Because Plaintiffs' proposed Third Amended Complaint is untimely under the Court's scheduling order, Plaintiffs must establish good cause under Rule 16. The Court finds that Plaintiffs cannot establish good cause because they were not diligent in seeking an extension of the Court's scheduling order (let alone seeking leave to file a Third Amended Complaint). The Court finds the timing of Plaintiffs' request to amend the complaint curious. Weeks after the parties filed their summary judgment briefing (in which Foss moved for judgment as to all of Plaintiffs' claims and both parties at least obliquely referenced Plaintiffs' ability to sustain a gross negligence claim), Plaintiffs allege that they learned totally new information that gives rise to a new cause of action- one that may or may not barred under the Contract.

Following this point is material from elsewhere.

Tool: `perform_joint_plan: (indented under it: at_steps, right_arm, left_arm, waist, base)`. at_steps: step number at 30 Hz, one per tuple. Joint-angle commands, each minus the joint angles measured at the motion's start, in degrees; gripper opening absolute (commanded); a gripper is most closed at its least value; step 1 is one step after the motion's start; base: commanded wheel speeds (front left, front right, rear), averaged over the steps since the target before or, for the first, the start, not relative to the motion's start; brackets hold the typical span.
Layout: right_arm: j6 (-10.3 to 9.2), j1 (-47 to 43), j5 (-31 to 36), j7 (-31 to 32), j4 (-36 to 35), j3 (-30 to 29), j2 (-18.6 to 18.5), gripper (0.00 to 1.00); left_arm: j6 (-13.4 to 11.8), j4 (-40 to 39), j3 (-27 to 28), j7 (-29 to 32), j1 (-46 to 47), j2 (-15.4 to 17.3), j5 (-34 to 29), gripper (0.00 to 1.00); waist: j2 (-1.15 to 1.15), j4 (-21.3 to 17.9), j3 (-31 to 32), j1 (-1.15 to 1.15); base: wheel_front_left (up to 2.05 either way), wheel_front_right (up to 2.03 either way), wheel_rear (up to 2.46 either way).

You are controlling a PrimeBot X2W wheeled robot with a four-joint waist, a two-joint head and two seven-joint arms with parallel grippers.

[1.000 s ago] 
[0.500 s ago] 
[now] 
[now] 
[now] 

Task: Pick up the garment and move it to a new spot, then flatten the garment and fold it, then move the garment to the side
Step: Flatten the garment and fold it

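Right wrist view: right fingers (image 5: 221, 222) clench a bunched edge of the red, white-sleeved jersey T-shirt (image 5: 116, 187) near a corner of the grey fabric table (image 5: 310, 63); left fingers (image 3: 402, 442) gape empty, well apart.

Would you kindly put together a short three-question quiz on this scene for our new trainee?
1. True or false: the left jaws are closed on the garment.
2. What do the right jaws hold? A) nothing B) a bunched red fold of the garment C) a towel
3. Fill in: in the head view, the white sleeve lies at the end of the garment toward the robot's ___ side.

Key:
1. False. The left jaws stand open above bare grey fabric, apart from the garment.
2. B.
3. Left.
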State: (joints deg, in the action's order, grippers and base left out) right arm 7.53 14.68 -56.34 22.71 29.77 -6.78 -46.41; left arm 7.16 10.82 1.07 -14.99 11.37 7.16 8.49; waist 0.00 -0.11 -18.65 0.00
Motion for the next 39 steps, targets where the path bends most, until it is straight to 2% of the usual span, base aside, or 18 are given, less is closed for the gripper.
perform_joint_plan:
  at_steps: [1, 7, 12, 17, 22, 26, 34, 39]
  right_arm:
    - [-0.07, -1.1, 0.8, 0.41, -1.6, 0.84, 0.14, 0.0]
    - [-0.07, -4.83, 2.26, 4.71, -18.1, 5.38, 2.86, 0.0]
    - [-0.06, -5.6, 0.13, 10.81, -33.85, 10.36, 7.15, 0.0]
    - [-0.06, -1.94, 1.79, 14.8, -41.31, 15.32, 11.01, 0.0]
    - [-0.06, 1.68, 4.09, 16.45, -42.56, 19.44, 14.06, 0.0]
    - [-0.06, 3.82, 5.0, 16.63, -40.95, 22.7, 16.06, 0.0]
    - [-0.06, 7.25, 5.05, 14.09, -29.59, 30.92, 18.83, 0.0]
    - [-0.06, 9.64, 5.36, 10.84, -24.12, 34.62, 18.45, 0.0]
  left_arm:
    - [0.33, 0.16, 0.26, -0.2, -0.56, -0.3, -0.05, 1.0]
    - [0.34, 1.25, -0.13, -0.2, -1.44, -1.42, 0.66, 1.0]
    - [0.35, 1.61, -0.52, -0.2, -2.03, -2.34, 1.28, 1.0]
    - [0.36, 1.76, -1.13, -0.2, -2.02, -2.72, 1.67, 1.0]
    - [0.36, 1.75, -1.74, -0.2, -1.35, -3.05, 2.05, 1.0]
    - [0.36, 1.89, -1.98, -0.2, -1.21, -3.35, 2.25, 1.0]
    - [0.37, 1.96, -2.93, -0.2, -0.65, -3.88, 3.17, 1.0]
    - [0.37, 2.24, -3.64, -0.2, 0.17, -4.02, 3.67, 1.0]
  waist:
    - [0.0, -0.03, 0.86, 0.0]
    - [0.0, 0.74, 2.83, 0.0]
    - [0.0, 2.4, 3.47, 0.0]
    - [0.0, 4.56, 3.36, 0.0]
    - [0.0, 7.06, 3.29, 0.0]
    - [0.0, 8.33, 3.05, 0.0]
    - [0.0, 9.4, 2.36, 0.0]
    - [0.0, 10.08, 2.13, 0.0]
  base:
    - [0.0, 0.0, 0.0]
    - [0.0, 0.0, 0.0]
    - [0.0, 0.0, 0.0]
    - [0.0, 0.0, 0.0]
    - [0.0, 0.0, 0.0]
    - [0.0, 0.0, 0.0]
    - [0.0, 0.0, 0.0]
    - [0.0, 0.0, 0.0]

Plaintiffs' allegation that in Fall 2020 Foss employees told Mr. O'Hara that in 2016 Foss knowingly disregarded written instructions is information that should have become known to Plaintiffs earlier. Given that Plaintiffs brought a negligence claim in their Complaint (Dkt. # 1), Amended Complaint (Dkt. # 7), and Second Amended Complaint (Dkt. # 23), there is no reason why Plaintiffs could not have alleged gross negligence at an earlier date. Indeed, the parties began to engage in written discovery and third-party discovery in February 2022, around the same time that Plaintiffs filed their Second Amended Complaint. See Dkt. # 35, ¶ 4 (Declaration of Colin Folawn in Opposition to Plaintiffs' Motion to Amend). There is no reason why Plaintiffs could not have discovered this new information (and brought it to the Court's and Foss's attention) earlier. Either Plaintiffs were not diligent in determining whether a gross negligence claim was proper, or they are making a last-ditch effort to avoid dismissal on summary judgment. Either way, they do not meet the good cause standard. The Court therefore DENIES Plaintiffs' request to file a Third Amended Complaint. Dkt. # 32.
IV. CONCLUSION
For all the foregoing reasons, the Court GRANTS Defendant's Motion for Summary Judgment, Dkt. # 26, and DENIES Plaintiffs' Motion for Leave to File a Third Amended Complaint. Dkt. # 32. Plaintiffs' Second Amended Complaint is dismissed.